**Assignment**
For the entries below, copy exactly the line that contains "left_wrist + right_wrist" through the line that contains "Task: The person", both ends included, and exclude all pictures.

**Data listing**
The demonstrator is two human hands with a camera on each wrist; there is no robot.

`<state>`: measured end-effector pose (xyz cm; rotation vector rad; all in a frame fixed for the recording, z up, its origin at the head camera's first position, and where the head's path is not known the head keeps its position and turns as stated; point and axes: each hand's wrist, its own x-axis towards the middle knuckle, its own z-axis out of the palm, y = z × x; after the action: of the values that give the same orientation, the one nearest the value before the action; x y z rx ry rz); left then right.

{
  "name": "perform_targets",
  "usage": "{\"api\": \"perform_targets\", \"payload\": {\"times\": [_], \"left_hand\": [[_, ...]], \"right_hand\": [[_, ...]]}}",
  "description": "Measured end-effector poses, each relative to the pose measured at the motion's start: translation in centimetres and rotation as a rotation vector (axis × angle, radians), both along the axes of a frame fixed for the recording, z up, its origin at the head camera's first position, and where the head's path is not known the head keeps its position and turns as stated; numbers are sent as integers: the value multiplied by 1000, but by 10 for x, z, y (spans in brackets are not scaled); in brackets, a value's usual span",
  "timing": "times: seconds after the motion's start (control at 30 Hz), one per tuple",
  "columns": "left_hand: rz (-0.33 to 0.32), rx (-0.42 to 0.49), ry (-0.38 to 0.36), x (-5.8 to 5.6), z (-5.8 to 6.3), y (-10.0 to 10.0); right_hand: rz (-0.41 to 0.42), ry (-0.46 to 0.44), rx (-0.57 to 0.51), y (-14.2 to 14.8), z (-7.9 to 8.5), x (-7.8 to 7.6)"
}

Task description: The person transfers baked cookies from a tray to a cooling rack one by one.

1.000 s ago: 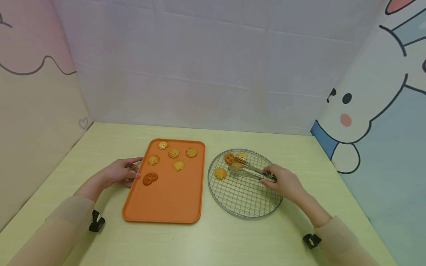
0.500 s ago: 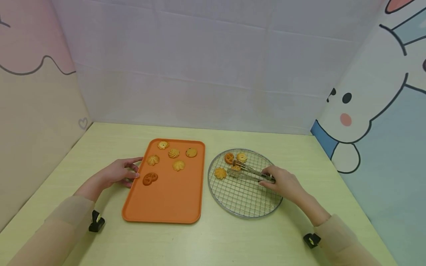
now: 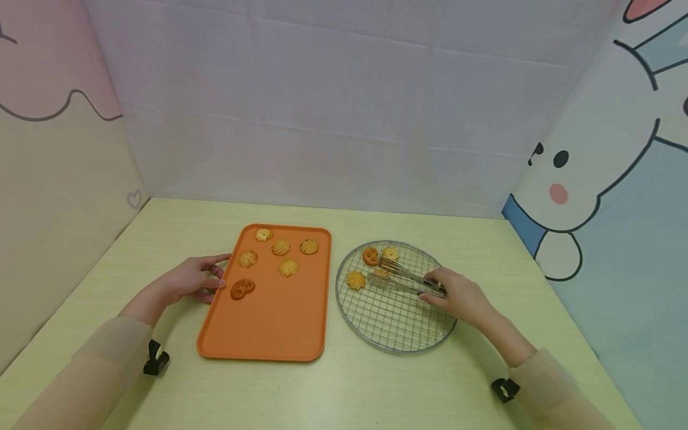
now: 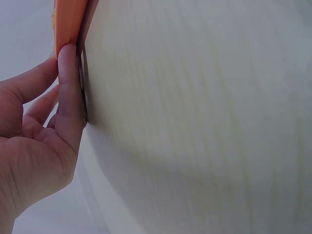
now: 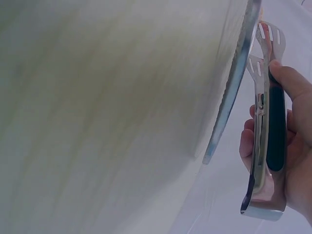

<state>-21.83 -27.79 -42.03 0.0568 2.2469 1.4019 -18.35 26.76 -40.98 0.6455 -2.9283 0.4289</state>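
In the head view my left hand (image 3: 188, 280) holds the left rim of an orange tray (image 3: 279, 316), thumb and fingers at its edge. Several cookies lie on the tray, among them a pretzel-shaped cookie (image 3: 242, 289) and a swirled cookie (image 3: 280, 248). My right hand (image 3: 462, 295) grips a pair of metal tongs (image 5: 276, 122) by the dark handles. The tongs' ends stand apart over a round wire rack (image 3: 400, 322), with a cookie (image 3: 381, 274) partly hidden between them. A flower-shaped cookie (image 3: 356, 280), a brown pretzel cookie (image 3: 370, 256) and a pale ring-shaped cookie (image 3: 390, 254) lie close by on the rack.
Tray and rack stand side by side on a pale wooden table (image 3: 349, 394), with a narrow gap between. A white cloth wall (image 3: 322, 119) rises behind, and printed panels close off both sides. A black clip-like device (image 3: 156, 358) hangs at the left sleeve.
The tongs' ends have spread slightly and come a little nearer to me, and the cookie between them lies slightly nearer too. My left hand and the tray have not moved.
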Motion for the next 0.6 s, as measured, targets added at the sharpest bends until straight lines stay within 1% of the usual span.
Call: {"api": "perform_targets", "payload": {"times": [0.4,0.6], "left_hand": [[1,-8,-5,1,2,1],[-5,-2,-2,1,2,1]], "right_hand": [[30,47,-7,-7,11,3],[25,44,-12,-15,19,4]]}}
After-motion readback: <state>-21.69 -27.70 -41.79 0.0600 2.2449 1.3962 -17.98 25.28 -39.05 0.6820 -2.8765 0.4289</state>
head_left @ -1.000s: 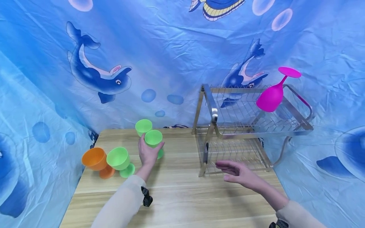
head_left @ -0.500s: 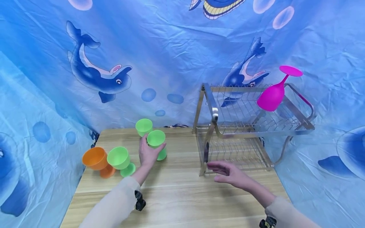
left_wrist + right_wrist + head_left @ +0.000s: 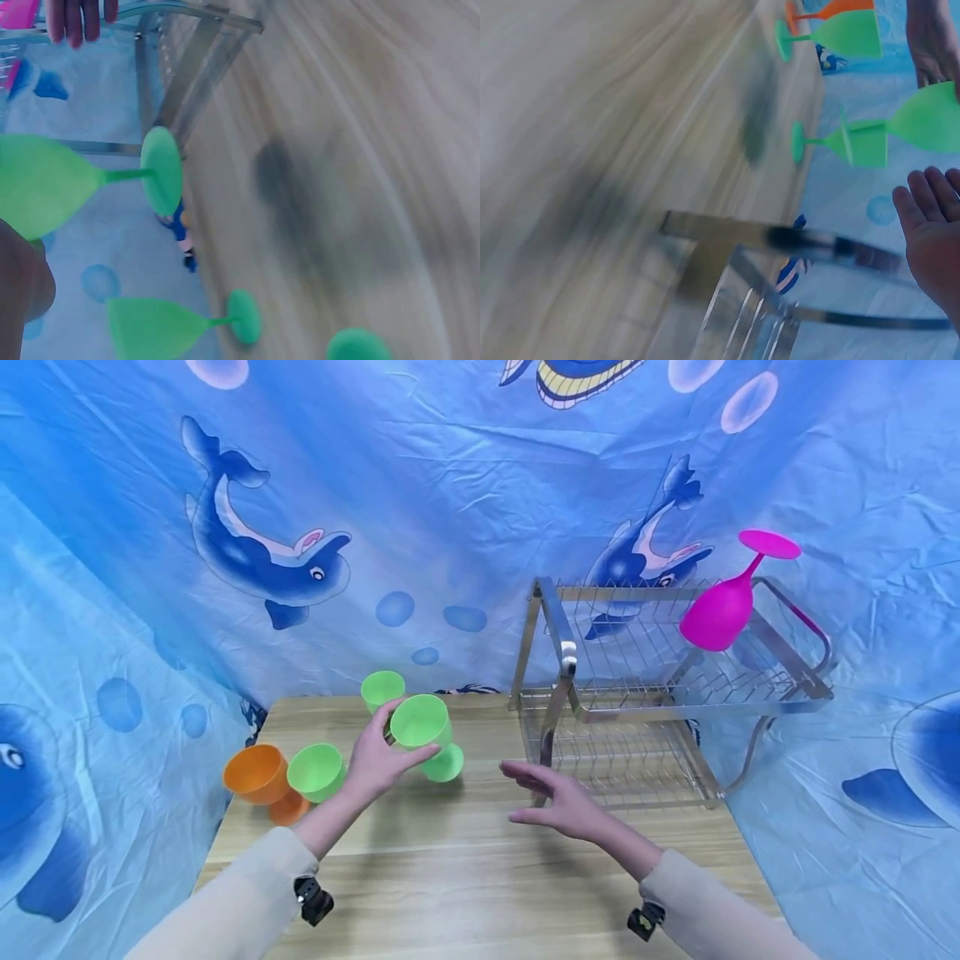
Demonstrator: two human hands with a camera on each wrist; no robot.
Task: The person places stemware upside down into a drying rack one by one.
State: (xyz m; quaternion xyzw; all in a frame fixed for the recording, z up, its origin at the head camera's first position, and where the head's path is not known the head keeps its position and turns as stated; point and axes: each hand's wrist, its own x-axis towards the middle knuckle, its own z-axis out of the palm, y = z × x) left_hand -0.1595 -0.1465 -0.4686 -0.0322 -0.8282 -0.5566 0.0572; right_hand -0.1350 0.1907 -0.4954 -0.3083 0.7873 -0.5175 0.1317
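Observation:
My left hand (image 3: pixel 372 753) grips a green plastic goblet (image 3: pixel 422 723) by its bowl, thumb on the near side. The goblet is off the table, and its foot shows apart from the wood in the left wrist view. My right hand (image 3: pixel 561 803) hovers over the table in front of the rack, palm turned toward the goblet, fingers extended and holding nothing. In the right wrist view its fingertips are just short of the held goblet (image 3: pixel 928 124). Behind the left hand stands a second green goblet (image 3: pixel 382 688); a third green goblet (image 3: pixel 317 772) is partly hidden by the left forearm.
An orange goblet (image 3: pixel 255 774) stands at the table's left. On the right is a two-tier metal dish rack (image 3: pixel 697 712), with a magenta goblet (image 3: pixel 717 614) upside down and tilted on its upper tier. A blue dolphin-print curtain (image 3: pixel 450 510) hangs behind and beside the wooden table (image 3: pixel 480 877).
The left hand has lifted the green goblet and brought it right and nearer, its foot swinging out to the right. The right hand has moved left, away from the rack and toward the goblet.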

**Exercise answer**
left_wrist + right_wrist + head_left @ +0.000s: 
Demonstrator: two human hands with a camera on each wrist; no robot.
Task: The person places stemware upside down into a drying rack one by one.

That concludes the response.